--- Prompt ---
In the entries that follow, find the line containing "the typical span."; from there, copy every line exactly through the line containing "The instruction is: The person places".

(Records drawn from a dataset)

◇ ◇ ◇ ◇

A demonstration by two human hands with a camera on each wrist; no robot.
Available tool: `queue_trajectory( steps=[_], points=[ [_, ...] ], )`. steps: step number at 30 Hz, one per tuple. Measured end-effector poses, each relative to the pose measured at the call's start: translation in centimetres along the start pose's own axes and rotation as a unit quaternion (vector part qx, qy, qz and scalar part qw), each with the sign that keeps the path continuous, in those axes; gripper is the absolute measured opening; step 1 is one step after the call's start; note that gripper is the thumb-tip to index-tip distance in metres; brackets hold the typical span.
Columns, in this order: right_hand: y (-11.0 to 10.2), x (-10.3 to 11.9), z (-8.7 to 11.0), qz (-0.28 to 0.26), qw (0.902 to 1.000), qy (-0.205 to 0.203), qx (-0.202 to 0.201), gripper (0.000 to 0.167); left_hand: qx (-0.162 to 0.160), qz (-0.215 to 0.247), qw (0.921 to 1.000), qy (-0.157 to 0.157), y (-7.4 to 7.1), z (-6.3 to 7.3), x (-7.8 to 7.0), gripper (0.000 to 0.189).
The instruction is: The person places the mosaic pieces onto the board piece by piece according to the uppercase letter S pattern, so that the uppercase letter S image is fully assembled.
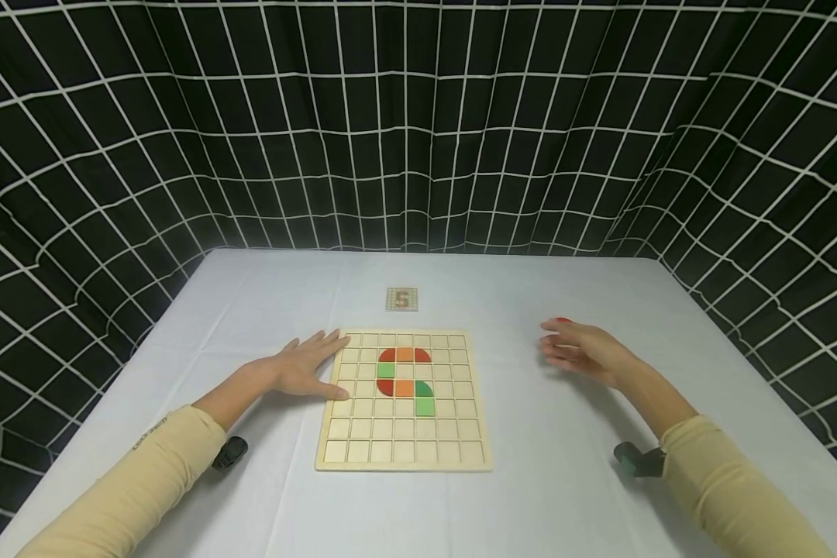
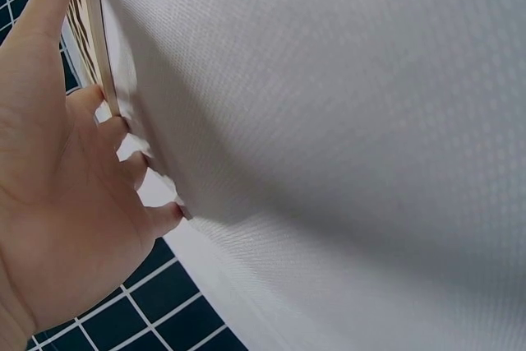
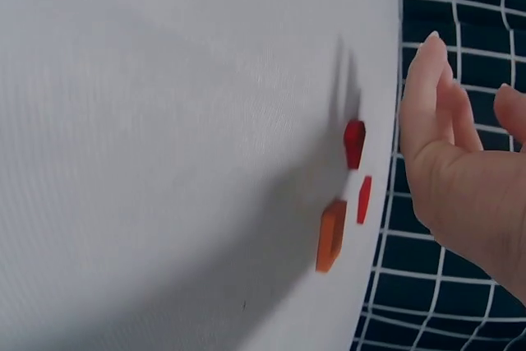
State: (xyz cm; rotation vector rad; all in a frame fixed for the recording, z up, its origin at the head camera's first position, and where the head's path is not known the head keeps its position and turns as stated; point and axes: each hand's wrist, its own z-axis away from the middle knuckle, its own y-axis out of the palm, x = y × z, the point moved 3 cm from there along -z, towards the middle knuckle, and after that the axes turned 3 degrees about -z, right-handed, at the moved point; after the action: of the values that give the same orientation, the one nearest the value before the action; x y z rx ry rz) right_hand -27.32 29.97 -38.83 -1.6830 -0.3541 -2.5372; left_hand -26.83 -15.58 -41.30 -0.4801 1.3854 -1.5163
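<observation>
Resting at the wooden board's (image 1: 394,452) left edge, the left hand (image 1: 300,370) lies with straight, spread fingers, thumb and forefinger at the rim, nothing gripped. Board flat on the white surface (image 1: 544,449), marked in squares. Coloured tiles on it: top row, red rounded tile (image 1: 387,356), orange tile (image 1: 405,354), a second red rounded one; light green tile (image 1: 386,370) below the left end; next row red rounded, orange, dark green rounded tile (image 1: 423,389); another light green under that. Small card (image 1: 401,299) with an S-shaped pattern lies just beyond the board. Right hand (image 1: 586,350) hovers well to the right, fingers loosely bent and parted, no piece seen in them. Near it, in the right wrist view, two red pieces (image 3: 354,145) and an orange piece (image 3: 330,236) on the surface. Black curtain (image 1: 404,159) with white grid lines behind.
</observation>
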Motion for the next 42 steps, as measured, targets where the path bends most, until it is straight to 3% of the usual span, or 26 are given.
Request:
queue_trajectory(
  steps=[3,10,18,26,30,35,37,42],
  points=[
    [-0.6,0.0,-0.1,0.007,1.0,0.0,-0.005,0.039,0.0,0.001,1.0,0.0,0.0,0.1,-0.1,0.105],
    [-1.5,0.0,-0.2,0.042,0.9974,0.025,-0.052,0.065,-0.002,0.002,1.0,0.001,-0.1,0.2,-0.2,0.104],
    [-2.4,-0.3,-0.4,0.076,0.9925,0.035,-0.089,0.067,-0.001,0.004,1.0,0.001,-0.2,0.3,-0.3,0.104],
    [-2.3,-0.5,-0.3,0.139,0.9871,-0.02,-0.077,0.055,-0.003,0.005,1.0,0.004,-0.2,0.2,-0.3,0.104],
    [-2.0,-0.5,-0.4,0.226,0.9693,-0.035,-0.091,0.051,-0.003,0.005,1.0,0.004,-0.2,0.2,-0.3,0.104],
    [-1.8,-0.5,-0.6,0.346,0.9296,-0.043,-0.12,0.046,-0.001,0.004,1.0,0.004,-0.2,0.2,-0.3,0.104],
    [-1.7,-0.5,-0.6,0.371,0.9191,-0.048,-0.125,0.045,0.0,0.002,1.0,0.004,-0.2,0.2,-0.3,0.104],
    [-1.4,-0.6,-0.7,0.392,0.9098,-0.055,-0.125,0.043,-0.001,0.001,1.0,0.002,-0.2,0.2,-0.3,0.104]
  ],
)
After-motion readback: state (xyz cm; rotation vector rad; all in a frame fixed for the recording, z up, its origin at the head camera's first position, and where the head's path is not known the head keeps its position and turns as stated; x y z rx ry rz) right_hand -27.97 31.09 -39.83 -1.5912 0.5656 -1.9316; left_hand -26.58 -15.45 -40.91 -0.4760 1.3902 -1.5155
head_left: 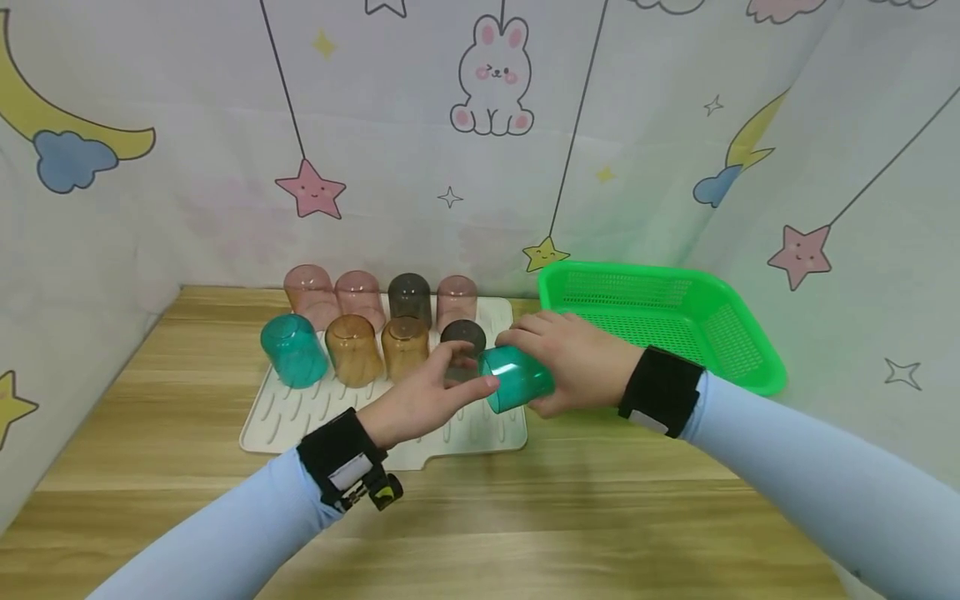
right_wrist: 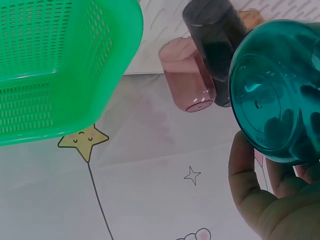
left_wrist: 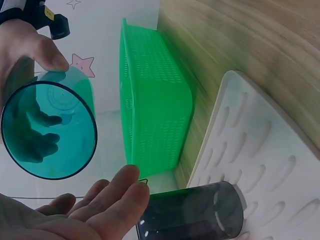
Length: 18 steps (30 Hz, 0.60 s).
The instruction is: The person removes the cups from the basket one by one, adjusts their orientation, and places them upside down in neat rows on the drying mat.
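My right hand [head_left: 566, 354] grips a teal see-through cup [head_left: 513, 379] round its base end, tilted so its mouth faces my left hand. In the left wrist view the thumb of that right hand presses the cup's side, and other fingers show through the wall. My left hand [head_left: 420, 392] is spread beside the mouth; its thumb overlaps the rim in the head view. Its fingers [left_wrist: 117, 200] reach out relaxed below the cup in the left wrist view. A dark grey cup [left_wrist: 192, 210] stands upside down on the white draining mat [head_left: 292, 425], just behind my left hand.
Upside-down cups stand in two rows on the mat: a teal cup [head_left: 294, 352] at left front, amber cups beside it, pink cups and a grey cup [head_left: 409, 298] behind. A green basket [head_left: 757, 350] stands at the right on the wooden table [head_left: 480, 542], near the patterned cloth backdrop.
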Motion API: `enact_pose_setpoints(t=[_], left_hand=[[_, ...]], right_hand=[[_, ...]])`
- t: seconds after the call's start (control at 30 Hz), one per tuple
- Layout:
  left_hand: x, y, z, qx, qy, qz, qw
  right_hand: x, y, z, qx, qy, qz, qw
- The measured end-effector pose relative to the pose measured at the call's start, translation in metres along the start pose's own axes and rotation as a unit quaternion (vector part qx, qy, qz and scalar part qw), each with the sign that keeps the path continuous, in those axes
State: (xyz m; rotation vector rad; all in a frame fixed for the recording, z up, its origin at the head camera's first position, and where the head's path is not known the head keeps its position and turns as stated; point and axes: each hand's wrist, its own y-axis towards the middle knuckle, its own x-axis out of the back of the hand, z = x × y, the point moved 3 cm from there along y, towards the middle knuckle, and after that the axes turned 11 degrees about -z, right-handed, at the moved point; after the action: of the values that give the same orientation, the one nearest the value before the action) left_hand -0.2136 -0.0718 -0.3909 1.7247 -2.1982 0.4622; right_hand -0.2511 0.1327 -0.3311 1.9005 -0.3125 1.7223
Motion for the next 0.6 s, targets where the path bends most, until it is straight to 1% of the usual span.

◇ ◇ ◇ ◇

--- Your response ---
Available tool: `queue_trajectory( steps=[_], points=[ [_, ...] ], )`. steps: step number at 30 Hz, one per tuple. Measured end-effector poses, each relative to the pose measured at the call's start: translation in centimetres along the start pose's own axes and rotation as a unit quaternion (vector part qx, qy, qz and scalar part qw), each with the sign that keeps the path continuous, in those axes; gripper is the absolute measured opening; step 1 is one step after the call's start; note that gripper is the thumb-tip to index-tip distance in metres; brackets hold the typical span.
Columns, in this order: right_hand: y (-11.0 to 10.2), x (-10.3 to 11.9), z (-8.7 to 11.0), qz (-0.28 to 0.26), qw (0.902 to 1.000), qy (-0.205 to 0.203), qx (-0.202 to 0.201), gripper (0.000 to 0.167); left_hand: qx (-0.162 to 0.160), qz (-0.215 to 0.247), qw (0.921 to 1.000), qy (-0.157 to 0.157), y (-7.4 to 7.1), z (-6.3 to 7.3), x (-7.8 to 7.0), gripper (0.000 to 0.189).
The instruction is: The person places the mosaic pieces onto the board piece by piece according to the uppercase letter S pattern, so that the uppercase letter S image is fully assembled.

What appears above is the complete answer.